Когда Фрося пришла домой, Луки еще не было, Петькина шуба валялась посередь избы. Фрося нашарила на печурке коробок спичек, в тоске ушла в зимовейку. В тот вечер она долго не могла уснуть, все думала о Лушиной судьбе, забылась лишь перед самым рассветом. Спала неспокойно, чудились какие-то страхи, слышалась винтовочная стрельба... Фрося силилась открыть глаза и не смогла. Приснилось, будто Петька вкатил в избу большую пушку и выпалил в Кузьмича. Потом стало казаться, что по селу скачут взбесившиеся кони, люди шарахаются от них и кричат... Фрося и верно проснулась от шума, от грубых мужских голосов во дворе. Вскочила с постели, подбежала к окну, глянула в незамерзшую за ночь проталинку на стекле.

Было совсем светло, красное туманное солнце медленно катилось по вершинам гор за деревней, в воздухе покачивалась мутная пелена, как это бывает по утрам, в начале весны. С крыши свешивались толстые длинные сосули, красноватые от солнечных лучей.
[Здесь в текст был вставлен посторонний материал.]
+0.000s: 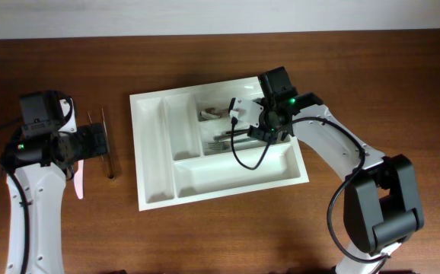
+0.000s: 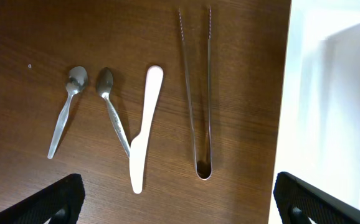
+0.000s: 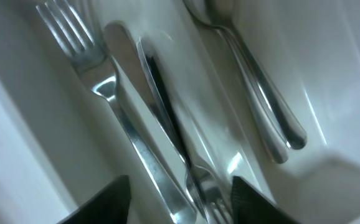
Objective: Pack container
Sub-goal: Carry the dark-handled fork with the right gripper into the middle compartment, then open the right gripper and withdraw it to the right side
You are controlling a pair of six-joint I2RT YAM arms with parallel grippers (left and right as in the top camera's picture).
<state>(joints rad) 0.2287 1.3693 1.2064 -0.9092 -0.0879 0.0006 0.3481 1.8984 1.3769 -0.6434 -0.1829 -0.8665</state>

Днем с них побежит веселая, звонкая капель, а пока они суровые, будто собираются висеть долго, до самого жаркого лета.

Во дворе толкались чужие мужики, охапками тащили сено верховым, оседланным коням. Дверь в избу отворилась, на крыльцо вышел не старый мужчина в ремнях, с наганом. Фрося обмерла: на нем тускло поблескивали погоны... Лука почтительно мялся чуть поодаль.

«Белые!» — вздрогнула Фрося. В груди у нее что-то треснуло, словно надломилось. «Белые... Да что же это такое, неужто Лука привел? Не мерещилось мне, белые ночью стреляли... Бой был, а я не чухала...»

Все в ней зашлось, словно занемело... Фрося никогда не была решительной, смелой. Когда трудно, она только и знала, что вздыхать да плакать, иногда еще робко крестились. А здесь сразу встряхнулась, словно в нее вдруг вселился кто-то сильный до отчаянности, с холодным умом, с твердым сердцем. «Надо все разузнать, — сказала она себе. — Разузнать и... нечего так сидеть да ахать».

Быстро оделась, покрылись платком и вышла во двор, спокойно прошла меж ухмыляющимися казаками, под их сальными взглядами, под грязными шутками. Остановилась у крыльца, поклонилась офицеру, хозяину.

— Проспала маленько, — виновато сказала Фрося. — Не знала, что полон двор гостей.

— Сильна дрыхнуть, — неприветливо промолвил Лука. — Ставь самовар, надо покормить ихнее благородие, с устатку они.

Офицер мельком взглянул на Фросю и отвернулся.

— Работницей мне доводится, — пояснил Лука. — По найму, значит. Дрыхнуть сильна...

Офицер не ответил.

В избе Фрося занялась самоваром, растопила печку, набила полную сковороду яиц, принесла из завозни розоватого свиного сала, копченой рыбы, нарезала луку, нашелушила чесноку. А сама прислушалась к немногословному разговору за перегородкой, где сидели офицер и хозяин.

— Арестованных привести и запереть в сарай, — сухо приказал вошедшему казаку офицер. Казак щелкнул каблуками и вышел. Офицер спросил Луку: — Сколько живых захватили?